Tra paure e speranze. “Insieme a mia moglie, mia sorella e mio nipote, abbiamo accompagnato nostro figlio durante il suo percorso di coraggio, dignità ma anche tanta sofferenza, fino al momento in cui ci ha lasciato – ha raccontato Marcangeli -. Edo ci ha insegnato molto. Stiamo soltanto provando a tradurre in ‘opere’ il suo amore. Quando dieci anni fa siamo usciti dall’ospedale, ci siamo detti: ‘Dobbiamo fare qualcosa, non possiamo rimanere impassibili senza aiutare nessuno’ – ha aggiunto -. Avevamo in mente questo progetto, ma non pensavamo si potesse realizzare in così poco tempo. Invece, grazie alla bontà e alla solidarietà di tante persone che ci sono state vicino, siamo riusciti ad aprire la prima casa. E adesso, dopo circa sette anni, siamo arrivati alla seconda. Dal 2017 abbiamo ospitato circa cinquanta famiglie. Significa dare tanto a chi riceve una diagnosi che fa calare davvero un velo nero davanti agli occhi. Ci sosteniamo con il 5×1000, le donazioni sono quelle che ci permettono di andare avanti”.

A Casa di Edo 2 (Foto Sir)

‘A Casa di Edo’, ha spiegato Adelfo, “è pensata con un’ottica diversa dalla semplice casa d’accoglienza. Cerchiamo di instaurare un rapporto familiare con le persone, stando loro vicino in tutto il percorso di cura e di guarigione. È molto importante anche il fatto di aver trovato un appartamento sullo stesso pianerottolo dell’altro – ha aggiunto Marcangeli -. Permetterà ai genitori e ai bambini di interagire e di condividere le stesse paure, gli stessi dolori e soprattutto le stesse speranze”.

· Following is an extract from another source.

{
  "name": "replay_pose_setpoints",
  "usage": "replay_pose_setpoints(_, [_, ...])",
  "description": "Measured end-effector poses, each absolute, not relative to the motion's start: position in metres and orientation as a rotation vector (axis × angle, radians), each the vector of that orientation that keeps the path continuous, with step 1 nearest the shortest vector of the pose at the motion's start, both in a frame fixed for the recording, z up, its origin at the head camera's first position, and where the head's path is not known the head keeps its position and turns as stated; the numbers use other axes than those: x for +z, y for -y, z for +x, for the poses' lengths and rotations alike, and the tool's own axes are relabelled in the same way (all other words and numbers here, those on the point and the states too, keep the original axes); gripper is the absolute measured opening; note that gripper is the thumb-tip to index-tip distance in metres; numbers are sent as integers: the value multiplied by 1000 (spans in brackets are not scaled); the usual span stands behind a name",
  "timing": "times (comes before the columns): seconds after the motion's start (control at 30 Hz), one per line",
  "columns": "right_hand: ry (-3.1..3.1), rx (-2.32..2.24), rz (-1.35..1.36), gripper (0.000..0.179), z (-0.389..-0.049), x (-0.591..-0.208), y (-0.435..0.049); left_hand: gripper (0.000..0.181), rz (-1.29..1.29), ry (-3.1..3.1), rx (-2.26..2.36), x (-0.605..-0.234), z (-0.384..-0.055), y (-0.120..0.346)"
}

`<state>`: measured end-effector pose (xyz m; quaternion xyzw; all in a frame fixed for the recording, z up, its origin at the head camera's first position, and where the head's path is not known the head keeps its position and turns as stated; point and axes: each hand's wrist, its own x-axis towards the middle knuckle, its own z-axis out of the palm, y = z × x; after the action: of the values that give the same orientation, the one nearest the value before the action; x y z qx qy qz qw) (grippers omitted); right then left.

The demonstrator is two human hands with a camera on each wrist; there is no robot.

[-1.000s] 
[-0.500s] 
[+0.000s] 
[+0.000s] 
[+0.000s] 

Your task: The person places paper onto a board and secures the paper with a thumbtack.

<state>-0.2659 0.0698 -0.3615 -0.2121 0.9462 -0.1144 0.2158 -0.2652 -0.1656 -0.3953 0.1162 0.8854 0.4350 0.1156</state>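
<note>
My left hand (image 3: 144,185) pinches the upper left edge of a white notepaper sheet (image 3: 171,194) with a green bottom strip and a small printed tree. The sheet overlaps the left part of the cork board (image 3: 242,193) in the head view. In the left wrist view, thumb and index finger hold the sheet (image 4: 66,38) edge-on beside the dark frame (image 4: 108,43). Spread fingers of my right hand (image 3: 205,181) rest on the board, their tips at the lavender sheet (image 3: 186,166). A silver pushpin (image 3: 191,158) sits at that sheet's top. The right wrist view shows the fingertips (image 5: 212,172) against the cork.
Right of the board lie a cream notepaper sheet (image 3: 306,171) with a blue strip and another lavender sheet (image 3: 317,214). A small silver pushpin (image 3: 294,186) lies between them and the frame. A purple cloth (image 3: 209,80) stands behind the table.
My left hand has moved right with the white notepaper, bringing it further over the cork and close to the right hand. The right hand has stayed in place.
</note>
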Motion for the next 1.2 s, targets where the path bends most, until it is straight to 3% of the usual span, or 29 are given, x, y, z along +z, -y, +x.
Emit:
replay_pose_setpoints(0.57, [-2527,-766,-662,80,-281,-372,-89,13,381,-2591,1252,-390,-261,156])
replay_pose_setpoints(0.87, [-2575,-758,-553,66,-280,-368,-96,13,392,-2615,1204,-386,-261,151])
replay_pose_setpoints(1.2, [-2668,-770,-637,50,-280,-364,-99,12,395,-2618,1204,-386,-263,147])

Sentirsi a casa. Lo sa bene Francesco Giorgi. Ha vent’anni e viene da Carsoli, in provincia dell’Aquila, lo stesso paese della famiglia Marcangeli. Si emoziona più di una volta mentre racconta la sua storia di guarigione. I suoi occhi lucidi testimoniano tutto l’amore che ha ricevuto nel periodo del suo ricovero, quando grazie all’associazione ha trovato ospitalità nella casa intitolata a Edoardo. “Adelfo e Cinzia ti fanno sentire a casa al di fuori dell’ambito ospedaliero – ha raccontato -. Ti accolgono, ti sono vicini, ti fanno sentire il loro affetto e ti aiutano in ogni cosa. Sono fantastici”.

Francesco Giorgi (Foto Sir)

“A casa di Edo” è “una realtà che ti fa sentire meno solo e ti permette di relazionarti con persone che si trovano nella tua stessa condizione – ha aggiunto -. Questo aiuta anche nel percorso di guarigione. È importante avere una casa. Allievia lo stress del viaggio per chi come me non abita a Roma e permette di vivere in un contesto familiare. Ho ricevuto veramente tanto amore. Adelfo e Cinzia ti fanno sentire davvero come un figlio”.

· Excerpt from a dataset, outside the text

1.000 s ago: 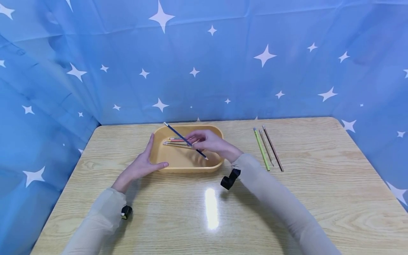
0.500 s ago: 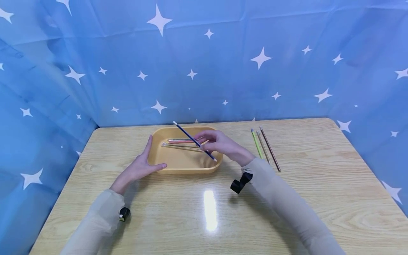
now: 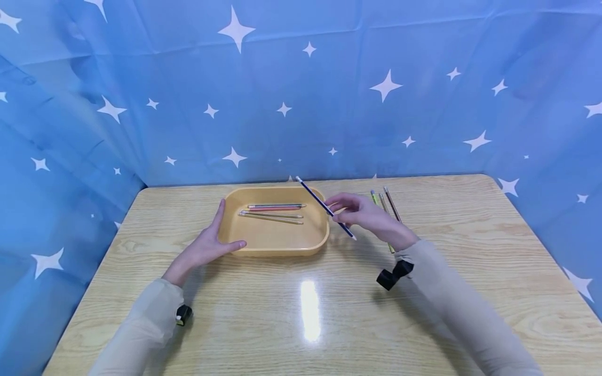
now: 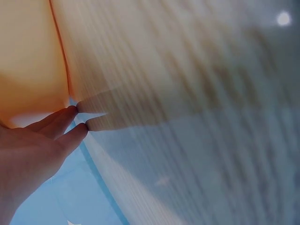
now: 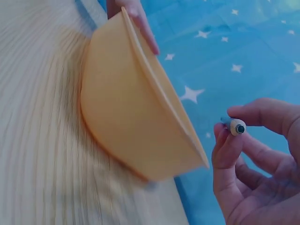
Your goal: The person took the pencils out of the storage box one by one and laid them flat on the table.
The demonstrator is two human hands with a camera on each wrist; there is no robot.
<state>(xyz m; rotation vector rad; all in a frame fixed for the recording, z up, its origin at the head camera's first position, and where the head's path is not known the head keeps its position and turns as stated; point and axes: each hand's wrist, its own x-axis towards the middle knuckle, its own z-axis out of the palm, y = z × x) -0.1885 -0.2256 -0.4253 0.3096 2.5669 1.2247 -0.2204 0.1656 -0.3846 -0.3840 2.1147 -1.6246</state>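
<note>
A dark blue pencil [image 3: 316, 197] is pinched between the thumb and fingers of my right hand [image 3: 362, 213], slanting above the right rim of a yellow-orange tray [image 3: 277, 251]. In the right wrist view the pencil [image 5: 236, 126] points its tip at the camera, beside the tray's outer wall [image 5: 126, 98]. My left hand [image 3: 207, 246] rests against the tray's left front corner, its fingers and thumb spread straight. Seen from the left wrist, the fingers [image 4: 63, 129] of that hand lie along the outer wall. Inside the tray lie several pencils [image 3: 275, 214], some reddish, dark and gold.
Right of the tray, a green pencil [image 3: 373, 197], a gold pencil [image 3: 383, 202] and a dark brown pencil [image 3: 392, 203] lie on the wooden table [image 3: 235, 308], partly hidden by my right hand and arm. A blue star-patterned cloth [image 3: 301, 104] hangs behind.
My right hand has carried the dark blue pencil rightward, from over the tray's inside to its right rim, uncovering the pencils in the tray. My left hand has stayed at the tray's corner.
</note>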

Un pezzetto di paradiso. Nei suoi ultimi giorni di vita, il piccolo Edoardo disse: “La mia casa è il paradiso!”. “La certezza che un ‘pezzetto di quel paradiso’ – ha concluso Marcangeli – accolga e accompagni tutti coloro che sono passati e passeranno da ‘A casa di Edo’, ci dà la forza di andare avanti con impegno, dedizione e trasparenza, con la benedizione e la guida costante di nostro figlio”.